Einige Minuten kauten sie schweigend. Emmy versuchte währenddessen, alle aufsteigenden Gedanken zu vertreiben. Sie wollte einfach hier sitzen und das Essen genießen.

Schon bald merkte sie, dass sie immer müde wurde. Als Gabriel sich schließlich anschickte, den Obstsalat zuzubereiten, wehrte sie daher ab. „Ich muss dringend ins Bett.“

„Kann ich verstehen.“

„Danke für das wirklich tolle Essen.“

„Im nächsten Leben werde ich Koch“, sagte er und zwinkerte ihr zu.

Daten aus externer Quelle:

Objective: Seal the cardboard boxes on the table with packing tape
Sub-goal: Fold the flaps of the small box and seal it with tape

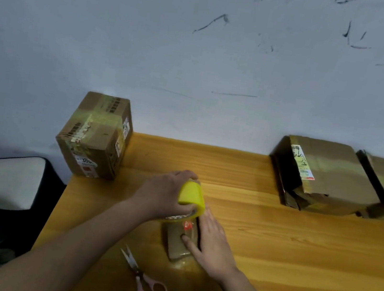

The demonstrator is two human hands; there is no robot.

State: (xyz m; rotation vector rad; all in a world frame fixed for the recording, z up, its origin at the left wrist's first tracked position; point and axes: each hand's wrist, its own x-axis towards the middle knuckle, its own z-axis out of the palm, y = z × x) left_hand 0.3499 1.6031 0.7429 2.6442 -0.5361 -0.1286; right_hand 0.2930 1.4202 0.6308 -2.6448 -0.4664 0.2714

Nachdem er die Teller abgeräumt hatte, schlug er vor, ihr einige Gästezimmer zur Auswahl zu zeigen.

Emmy winkte ab. „Ich nehme einfach irgendeins, das du mir zeigst.“

„Dann lass uns hochgehen, du bekommst das Zimmer mit dem großen Erker und dem schönsten Ausblick.“

„Klingt wundervoll.“ Keine Frage, Gabriel tat alles, aber auch wirklich alles, damit sie sich wohlfühlte.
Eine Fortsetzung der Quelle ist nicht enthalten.